6 resuscitation dolls lined up on the floor ready for CPR training

Resuci-Annie catastrophe

Yesterday I went on the excellent St John’s Ambulance 1-day emergency first aid at work course. It was a real eye-opener: it made me realise just how many of the voluntary and fun activities that I go to are made possible by having first-aiders on site.

I was of course also interested in the way it was taught. This is not meant to be the land ambiguity; little room here for interpretation. This training gives clear procedures to help save people’s lives. Any crudeness or bluntness to the rules is offset by the huge potential benefit of saving someone’s life.

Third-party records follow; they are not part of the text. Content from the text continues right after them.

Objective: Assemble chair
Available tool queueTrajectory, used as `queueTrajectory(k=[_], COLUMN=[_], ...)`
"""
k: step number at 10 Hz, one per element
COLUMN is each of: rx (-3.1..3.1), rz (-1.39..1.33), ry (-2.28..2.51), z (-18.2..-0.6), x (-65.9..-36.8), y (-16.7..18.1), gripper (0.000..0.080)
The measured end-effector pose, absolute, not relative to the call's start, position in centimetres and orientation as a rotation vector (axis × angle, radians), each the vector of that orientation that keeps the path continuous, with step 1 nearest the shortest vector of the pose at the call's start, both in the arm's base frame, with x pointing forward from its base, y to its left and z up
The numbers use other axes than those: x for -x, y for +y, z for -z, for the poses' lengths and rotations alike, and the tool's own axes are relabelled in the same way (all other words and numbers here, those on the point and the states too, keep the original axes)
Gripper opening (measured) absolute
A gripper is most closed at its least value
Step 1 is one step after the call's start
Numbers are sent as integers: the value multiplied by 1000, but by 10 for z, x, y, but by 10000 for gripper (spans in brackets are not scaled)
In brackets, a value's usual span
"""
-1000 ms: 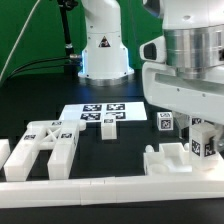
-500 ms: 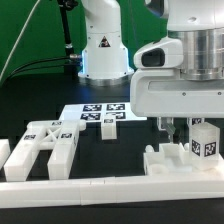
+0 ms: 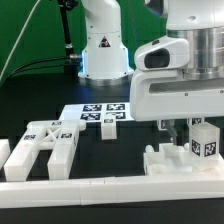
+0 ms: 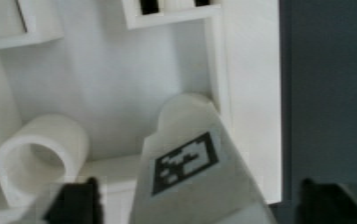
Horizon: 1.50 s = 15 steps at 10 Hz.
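Grasp step looks in hand: gripper (image 4: 193,198) hangs unclenched, jaws spread either side of tagged chair part (image 4: 189,160), beside notched block (image 3: 168,162) at the exterior view's right; next move probably calls for centring, then closing on it.

The arm (image 3: 100,22) is glossy white and rounded, with a small dark mark on its base. A ribbed silver band tops the blocky white gripper (image 3: 175,126), whose fingers (image 4: 74,198) are dark.
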<state>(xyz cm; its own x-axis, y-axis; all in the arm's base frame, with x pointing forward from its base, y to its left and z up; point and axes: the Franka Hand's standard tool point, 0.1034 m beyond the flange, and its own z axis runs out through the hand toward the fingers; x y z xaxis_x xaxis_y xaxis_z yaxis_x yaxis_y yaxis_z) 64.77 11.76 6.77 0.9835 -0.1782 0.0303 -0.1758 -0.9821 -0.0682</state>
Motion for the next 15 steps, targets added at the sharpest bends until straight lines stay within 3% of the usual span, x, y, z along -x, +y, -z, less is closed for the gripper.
queueTrajectory(k=[1, 2, 3, 6, 10, 11, 12, 13, 14, 15], rx=[3052, 3037, 3021, 2941, 2282, 2203, 2216, 2344, 2482, 2590], rz=[53, 49, 45, 31, -62, -58, -58, -40, -13, 9], ry=[372, 475, 558, 875, 2031, 2102, 2088, 1942, 1751, 1576], z=[-68, -68, -68, -68, -66, -67, -67, -67, -66, -66], x=[-648, -648, -648, -647, -649, -651, -651, -651, -653, -654], y=[118, 118, 118, 120, 122, 121, 122, 121, 121, 122], gripper=[391, 391, 284, 284, 285, 285, 340, 475, 475, 609])
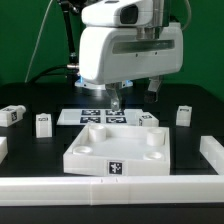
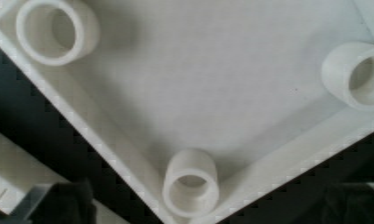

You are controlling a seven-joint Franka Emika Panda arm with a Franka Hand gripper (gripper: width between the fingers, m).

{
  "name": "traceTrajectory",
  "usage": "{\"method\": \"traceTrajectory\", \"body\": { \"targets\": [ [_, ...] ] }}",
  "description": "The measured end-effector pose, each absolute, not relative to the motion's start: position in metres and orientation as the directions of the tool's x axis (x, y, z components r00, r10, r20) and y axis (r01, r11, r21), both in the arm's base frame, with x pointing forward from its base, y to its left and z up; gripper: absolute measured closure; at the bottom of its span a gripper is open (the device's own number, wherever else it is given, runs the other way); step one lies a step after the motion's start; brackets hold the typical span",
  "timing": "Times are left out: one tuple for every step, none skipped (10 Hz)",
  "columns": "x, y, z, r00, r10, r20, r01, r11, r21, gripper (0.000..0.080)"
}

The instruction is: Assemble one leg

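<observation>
Several small white legs with marker tags stand on the black table in the exterior view: two at the left [image 1: 12, 116] [image 1: 43, 123], and two at the right [image 1: 149, 119] [image 1: 184, 114]. The large white tray-like piece [image 1: 90, 152] lies in the middle. My gripper [image 1: 113, 101] hangs over its far edge, away from every leg. In the wrist view the piece [image 2: 202, 100] fills the frame with three round sockets; the gripper [image 2: 189, 212] stands open and empty around the nearest corner socket [image 2: 189, 182]. No leg shows in the wrist view.
The marker board [image 1: 95, 116] lies behind the tray-like piece, under the arm. White bars run along the front edge [image 1: 110, 190] and the exterior view's right [image 1: 210, 152] and left [image 1: 3, 148].
</observation>
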State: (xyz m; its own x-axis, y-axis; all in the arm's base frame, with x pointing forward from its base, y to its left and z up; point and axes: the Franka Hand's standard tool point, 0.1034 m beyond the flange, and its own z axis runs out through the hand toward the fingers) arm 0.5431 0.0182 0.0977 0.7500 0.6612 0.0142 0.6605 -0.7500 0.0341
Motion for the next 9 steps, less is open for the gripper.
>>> {"method": "traceTrajectory", "body": {
  "targets": [
    [0.543, 0.018, 0.098, 0.750, 0.661, 0.014, 0.660, -0.750, 0.034, 0.0150],
    [0.543, 0.018, 0.098, 0.750, 0.661, 0.014, 0.660, -0.750, 0.034, 0.0150],
    [0.543, 0.018, 0.098, 0.750, 0.661, 0.014, 0.661, -0.750, 0.034, 0.0150],
    [0.543, 0.018, 0.097, 0.750, 0.662, 0.014, 0.661, -0.750, 0.034, 0.0150],
    [0.543, 0.018, 0.097, 0.750, 0.662, 0.014, 0.661, -0.750, 0.034, 0.0150],
    [0.543, 0.018, 0.097, 0.749, 0.663, 0.013, 0.662, -0.749, 0.033, 0.0150],
    [0.539, 0.018, 0.093, 0.710, 0.704, 0.013, 0.703, -0.710, 0.034, 0.0150],
    [0.531, 0.019, 0.085, 0.643, 0.766, 0.019, 0.765, -0.643, 0.041, 0.0150],
    [0.521, 0.018, 0.078, 0.581, 0.814, 0.010, 0.814, -0.581, 0.033, 0.0150]
  ]
}}
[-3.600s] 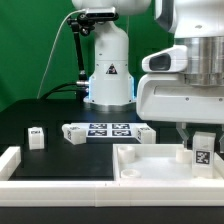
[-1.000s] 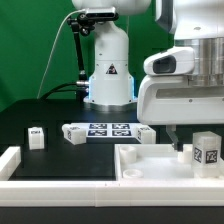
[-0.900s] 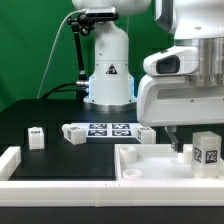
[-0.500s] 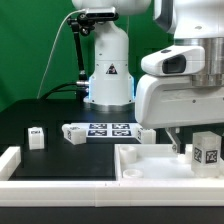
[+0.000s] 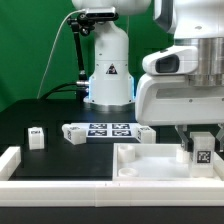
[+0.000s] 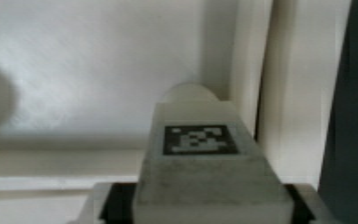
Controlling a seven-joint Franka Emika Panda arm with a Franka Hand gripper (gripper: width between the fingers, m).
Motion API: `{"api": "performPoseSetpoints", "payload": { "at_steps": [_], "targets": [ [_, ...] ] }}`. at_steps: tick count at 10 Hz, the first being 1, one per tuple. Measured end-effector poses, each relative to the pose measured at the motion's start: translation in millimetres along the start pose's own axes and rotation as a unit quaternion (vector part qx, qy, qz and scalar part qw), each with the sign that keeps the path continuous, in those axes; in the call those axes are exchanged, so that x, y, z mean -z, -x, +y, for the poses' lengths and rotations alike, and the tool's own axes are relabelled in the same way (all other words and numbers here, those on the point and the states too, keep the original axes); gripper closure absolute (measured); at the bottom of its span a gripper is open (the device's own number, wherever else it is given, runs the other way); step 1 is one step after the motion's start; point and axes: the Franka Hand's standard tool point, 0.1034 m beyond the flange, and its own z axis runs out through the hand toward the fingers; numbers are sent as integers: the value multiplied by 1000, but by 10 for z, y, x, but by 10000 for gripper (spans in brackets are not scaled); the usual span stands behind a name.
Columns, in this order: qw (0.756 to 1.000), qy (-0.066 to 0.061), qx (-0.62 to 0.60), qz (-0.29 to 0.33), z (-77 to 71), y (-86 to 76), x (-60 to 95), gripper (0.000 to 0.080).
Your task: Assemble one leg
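Note:
My gripper point(image 5: 202, 138) is shut on a leg point(image 5: 202, 151), a small white post with a black-and-white tag, and holds it upright over the right end of the large white tray-like piece point(image 5: 150, 165). In the wrist view the leg point(image 6: 197, 150) fills the middle between my dark fingers point(image 6: 119, 202), with the tray piece's white surface point(image 6: 87, 90) beneath it. I cannot tell whether the leg's lower end touches the tray piece. Another leg point(image 5: 36, 137) stands on the black table at the exterior view's left.
The marker board point(image 5: 105, 129) lies mid-table, with small white posts at its ends point(image 5: 73, 133) point(image 5: 145, 133). A white rail point(image 5: 12, 160) borders the table's front left. The robot base point(image 5: 108, 70) stands behind.
The held leg has turned about its upright axis: its tagged face looked wide half a second ago and now looks narrower. The gripper body has shifted slightly with it.

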Motion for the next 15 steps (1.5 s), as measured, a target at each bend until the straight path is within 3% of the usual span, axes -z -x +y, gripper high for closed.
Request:
{"api": "performPoseSetpoints", "payload": {
  "at_steps": [5, 10, 12, 13, 14, 15],
  "targets": [
    [981, 4, -196, 0, 67, 20, -1, 505],
    [952, 22, -307, 3, 224, 23, 12, 497],
    [952, 22, -307, 2, 220, 26, 5, 256],
    [952, 22, -307, 2, 221, 26, 4, 256],
    [952, 22, -307, 2, 220, 27, 4, 165],
    [952, 22, -307, 2, 220, 27, 3, 165]
  ]
}}
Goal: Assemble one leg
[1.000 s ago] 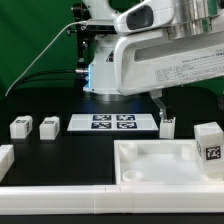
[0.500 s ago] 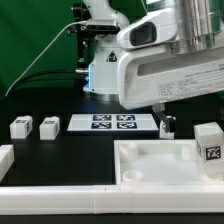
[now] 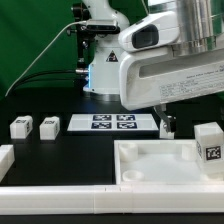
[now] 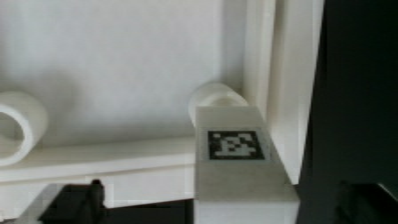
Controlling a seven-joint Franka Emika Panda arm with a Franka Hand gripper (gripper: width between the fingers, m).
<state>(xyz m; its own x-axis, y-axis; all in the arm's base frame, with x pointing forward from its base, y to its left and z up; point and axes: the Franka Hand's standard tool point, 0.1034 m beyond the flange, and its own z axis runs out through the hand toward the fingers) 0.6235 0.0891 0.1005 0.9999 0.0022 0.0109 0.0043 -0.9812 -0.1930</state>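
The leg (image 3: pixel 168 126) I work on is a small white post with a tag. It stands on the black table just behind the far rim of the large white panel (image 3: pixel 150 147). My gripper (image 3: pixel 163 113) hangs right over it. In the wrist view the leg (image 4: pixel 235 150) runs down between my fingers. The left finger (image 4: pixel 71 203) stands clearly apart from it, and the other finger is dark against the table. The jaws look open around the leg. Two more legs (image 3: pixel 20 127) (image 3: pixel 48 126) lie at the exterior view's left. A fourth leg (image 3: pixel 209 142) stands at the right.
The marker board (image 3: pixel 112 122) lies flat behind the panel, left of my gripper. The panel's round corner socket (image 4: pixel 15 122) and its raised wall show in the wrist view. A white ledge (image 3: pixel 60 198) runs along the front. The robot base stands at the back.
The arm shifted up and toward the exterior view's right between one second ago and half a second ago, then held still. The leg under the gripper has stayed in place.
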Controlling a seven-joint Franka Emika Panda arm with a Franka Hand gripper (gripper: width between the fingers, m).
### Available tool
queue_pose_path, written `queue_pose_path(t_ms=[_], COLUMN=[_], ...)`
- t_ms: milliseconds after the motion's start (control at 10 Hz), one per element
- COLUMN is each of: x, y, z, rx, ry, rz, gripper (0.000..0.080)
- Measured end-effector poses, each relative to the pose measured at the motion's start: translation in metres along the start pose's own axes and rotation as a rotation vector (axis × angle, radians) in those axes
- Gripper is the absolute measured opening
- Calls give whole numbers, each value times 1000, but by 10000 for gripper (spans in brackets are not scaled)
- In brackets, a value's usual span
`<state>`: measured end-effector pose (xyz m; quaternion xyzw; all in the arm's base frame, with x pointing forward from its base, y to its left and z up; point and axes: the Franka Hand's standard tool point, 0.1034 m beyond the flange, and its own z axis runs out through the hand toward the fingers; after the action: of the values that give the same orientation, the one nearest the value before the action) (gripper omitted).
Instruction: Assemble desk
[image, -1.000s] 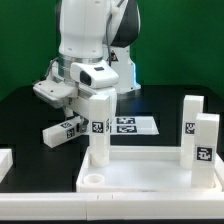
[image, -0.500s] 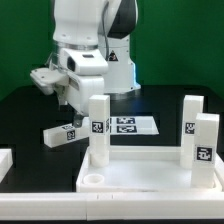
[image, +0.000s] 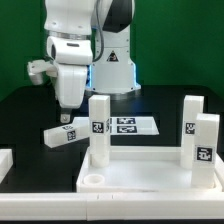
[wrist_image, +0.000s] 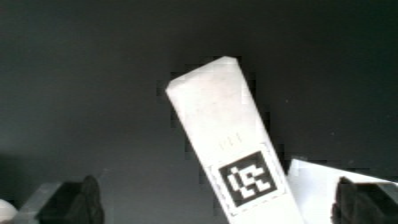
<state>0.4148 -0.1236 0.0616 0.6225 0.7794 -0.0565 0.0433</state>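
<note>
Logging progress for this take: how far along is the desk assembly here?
Done: three legs stand upright in the desk top, including the near one. In hand: nothing; the hand hovers open above the loose fourth leg lying on the black table. Left: grasp that leg and fit it into the empty corner hole.

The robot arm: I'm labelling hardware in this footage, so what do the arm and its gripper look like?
The arm is glossy white, bulky and rounded, with a black joint section near its top. Its gripper ends in two dark fingers. No cables or markings are clear.
</note>
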Motion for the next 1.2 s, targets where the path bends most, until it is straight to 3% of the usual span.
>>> queue_pose_path(t_ms=[100,200,400,600,1000,1200], x=[-1,-5,-16,-21,-20,-22], y=[0,4,30,32,29,30], z=[0,-2,-5,-8,-5,-2], rx=[0,27,67,108,110,122], ry=[2,6,3,-9,-4,1], rz=[105,258,605,820,1028,1274], gripper=[649,649,649,649,649,649])
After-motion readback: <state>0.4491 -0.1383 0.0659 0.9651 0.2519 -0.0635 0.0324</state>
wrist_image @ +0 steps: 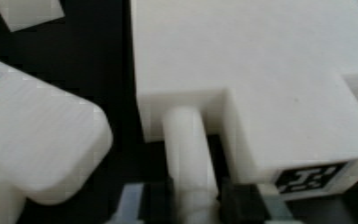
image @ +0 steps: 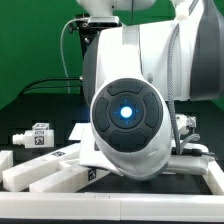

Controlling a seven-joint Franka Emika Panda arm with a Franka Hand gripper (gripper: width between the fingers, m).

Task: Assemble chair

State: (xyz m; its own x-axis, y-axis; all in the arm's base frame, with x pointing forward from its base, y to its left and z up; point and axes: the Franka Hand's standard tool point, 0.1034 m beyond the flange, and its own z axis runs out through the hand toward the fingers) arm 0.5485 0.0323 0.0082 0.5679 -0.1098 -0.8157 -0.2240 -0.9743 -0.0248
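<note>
black table (wrist_image: 91, 45), pincer (wrist_image: 190, 196) over tagged white chair piece (wrist_image: 247, 70), grip state unclear

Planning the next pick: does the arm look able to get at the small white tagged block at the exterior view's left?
Probably yes: the small white tagged block lies apart, nothing covering it.

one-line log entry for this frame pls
step: chair assembly | wrist view: tagged white block fills frame | exterior view: small tagged piece and long bars lie apart, arm hides rest
</note>
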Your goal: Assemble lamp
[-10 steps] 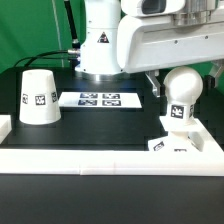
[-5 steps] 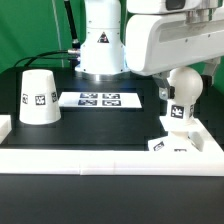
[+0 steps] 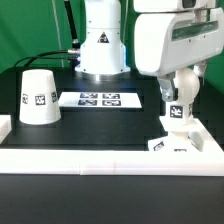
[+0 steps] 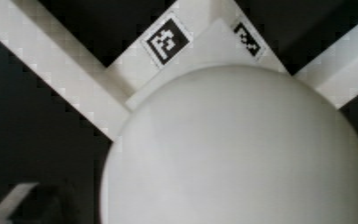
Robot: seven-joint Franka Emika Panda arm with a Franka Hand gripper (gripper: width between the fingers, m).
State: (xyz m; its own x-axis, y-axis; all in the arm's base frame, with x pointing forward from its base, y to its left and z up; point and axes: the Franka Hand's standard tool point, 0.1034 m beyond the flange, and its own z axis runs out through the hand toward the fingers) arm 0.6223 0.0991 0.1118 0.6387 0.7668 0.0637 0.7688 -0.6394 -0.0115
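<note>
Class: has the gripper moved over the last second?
Yes. Against the fixed marker board, the gripper has shifted toward the exterior view's right and lower, down over the bulb.

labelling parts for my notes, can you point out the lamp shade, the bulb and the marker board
lamp shade (image 3: pixel 38 82): exterior view, on its side wall above the tag
bulb (image 3: pixel 188 86): exterior view, on its round head
marker board (image 3: pixel 66 98): exterior view, on its bare white end
</note>
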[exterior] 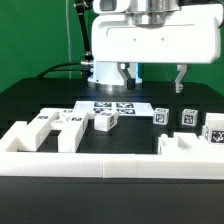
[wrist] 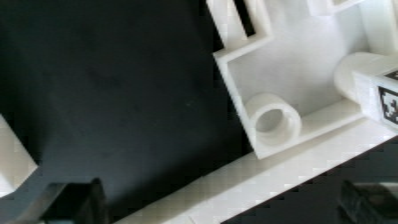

The thing I found particularly difficult was doing the treatment with the hands at the same time as doing the patter. One for the science communicators!

The course relies heavily on acronyms to help you remember procedures, and I admit that despite very clear instruction I was on acronym overload by lunchtime. The course has summative assessments built in throughout so that by the end you have an assessment-based qualification. I am however curious about the drop-off rate in retention of that knowledge. For example, I am certain that many people will remember the DR ABC stuff, but other points will drop away.

Obviously some retention is better than nothing, and these courses are clearly doing a great deal to save people’s lives, but I wonder if some delayed assessment, say a week later, using a mobile phone app would be a better basis for the qualification?

That said, St John Ambulance have released an app that gives you back up information, and you do get a pocket reference card – but do you really want to be referring to those in an accident?

I for one know that I will forget much of the content unless I practise, so those of you that know me don’t be surprised if I ask you to lay down and pretend to be unconscious!